CSE498, Collaborative Design, Spring 2020
Computer Science and Engineering
Michigan State University

General Motors (GM) is a multinational automotive manufacturer headquartered in Detroit, Michigan. GM is ranked #13 on the Fortune 500 for total revenue and is the largest auto manufacturer headquartered in the United States.

Maintaining strong information security is a priority for GM to protect sensitive information that could compromise asset security and communication privacy. Publicly visible credentials grant unauthorized parties the opportunity to infiltrate GM assets and view private communication networks.

Our Open Source Intel system automates the discovery of security threats by collecting and analyzing information from various public code repositories on the internet such as GitHub, GitLab and Bitbucket.

Confidential intellectual property (IP) such as GM usernames, API keys and code snippets are displayed on a user-friendly web application. When a threat is discovered, relevant information about the IP leak is displayed so that GM employees can quickly act to mitigate the threat.

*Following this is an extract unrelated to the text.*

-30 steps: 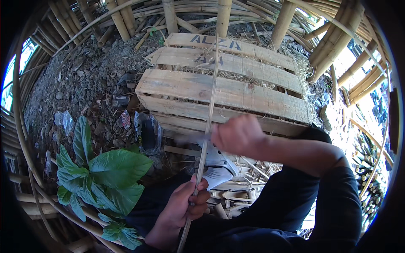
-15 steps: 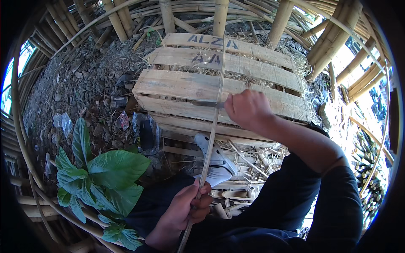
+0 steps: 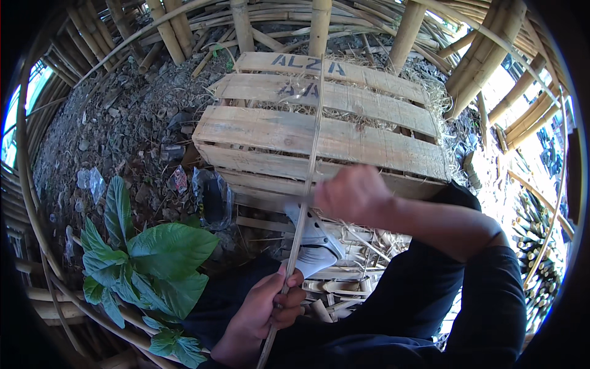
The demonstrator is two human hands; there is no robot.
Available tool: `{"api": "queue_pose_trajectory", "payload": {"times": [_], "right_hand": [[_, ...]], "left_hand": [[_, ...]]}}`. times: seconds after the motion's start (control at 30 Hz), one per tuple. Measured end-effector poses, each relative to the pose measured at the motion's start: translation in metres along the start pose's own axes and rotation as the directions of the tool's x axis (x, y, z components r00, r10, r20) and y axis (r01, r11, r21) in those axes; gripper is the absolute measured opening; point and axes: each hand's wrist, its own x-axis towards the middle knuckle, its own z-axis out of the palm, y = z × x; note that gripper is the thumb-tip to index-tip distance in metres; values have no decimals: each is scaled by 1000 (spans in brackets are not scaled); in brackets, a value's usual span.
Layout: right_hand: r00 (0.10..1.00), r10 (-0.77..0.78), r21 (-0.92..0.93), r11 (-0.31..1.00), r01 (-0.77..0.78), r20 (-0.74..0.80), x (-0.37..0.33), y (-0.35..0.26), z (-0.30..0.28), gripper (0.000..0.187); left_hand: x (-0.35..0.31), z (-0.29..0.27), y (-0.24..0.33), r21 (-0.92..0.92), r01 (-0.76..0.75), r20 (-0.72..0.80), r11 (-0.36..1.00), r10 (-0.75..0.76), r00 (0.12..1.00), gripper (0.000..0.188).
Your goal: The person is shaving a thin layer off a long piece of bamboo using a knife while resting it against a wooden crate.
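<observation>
My left hand (image 3: 270, 307) is closed around a long, thin bamboo strip (image 3: 314, 138), close to its lower end. The strip slants up and away from me, over a wooden slatted crate (image 3: 264, 126). Further up the strip, my right hand (image 3: 350, 194) is closed on a knife, its fingers blurred by motion. The knife's blade (image 3: 294, 200) shows as a grey smear pointing left, lying across the strip. The handle is hidden inside my fist. Below the blade, a light clog-style shoe (image 3: 316, 234) on my foot shows behind the strip.
Leafy green plant (image 3: 172, 252) at the lower left. Stony ground with plastic litter (image 3: 92, 182) lies left of the crate. Bamboo posts (image 3: 319, 27) stand behind it. Cut bamboo pieces (image 3: 534, 246) are stacked at the right, and shavings (image 3: 369, 246) lie under my legs.
My right hand and the knife have slid down the strip toward me, from over the crate's top to just above the shoe. My left hand keeps its grip in nearly the same place.
</observation>
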Motion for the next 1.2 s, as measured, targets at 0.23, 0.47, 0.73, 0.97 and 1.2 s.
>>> {"api": "queue_pose_trajectory", "payload": {"times": [0.23,0.47,0.73,0.97,1.2], "right_hand": [[959,-8,219,974,-56,282,2,-13,-12,46],[994,-22,245,970,-6,112,-13,-9,23,46],[833,100,740,409,-534,545,-6,-38,-2,66],[851,-109,807,401,-434,513,-20,-61,2,53],[875,-146,695,672,-255,462,-12,-37,-32,55]], "left_hand": [[1,3,3,33,-21,-10,999,22,1000,32],[0,-1,2,41,-22,53,999,20,998,33],[11,-14,7,232,-67,76,970,51,996,43],[27,-15,8,228,-146,-34,963,158,987,47],[32,-34,5,52,-131,181,990,120,976,41]]}}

A machine learning service gives each discovered leak a confidence score. If a threat is assigned a high enough confidence score, employees are notified via text message and/or email.

Open Source Intel automates the currently manual process of discovering the warning signs of a leak and drastically increases employee effectiveness by letting them focus on threat mitigation instead of threat discovery.

The Python data collection pipeline is orchestrated using Celery, pipeline data is stored temporarily in Redis, and code is processed using PyDriller. A trained scikit-learn machine learning model quantifies each hit discovered by the pipeline. Open Source Intel stores data in a PostgreSQL database. This database then feeds the Python Django web application for display.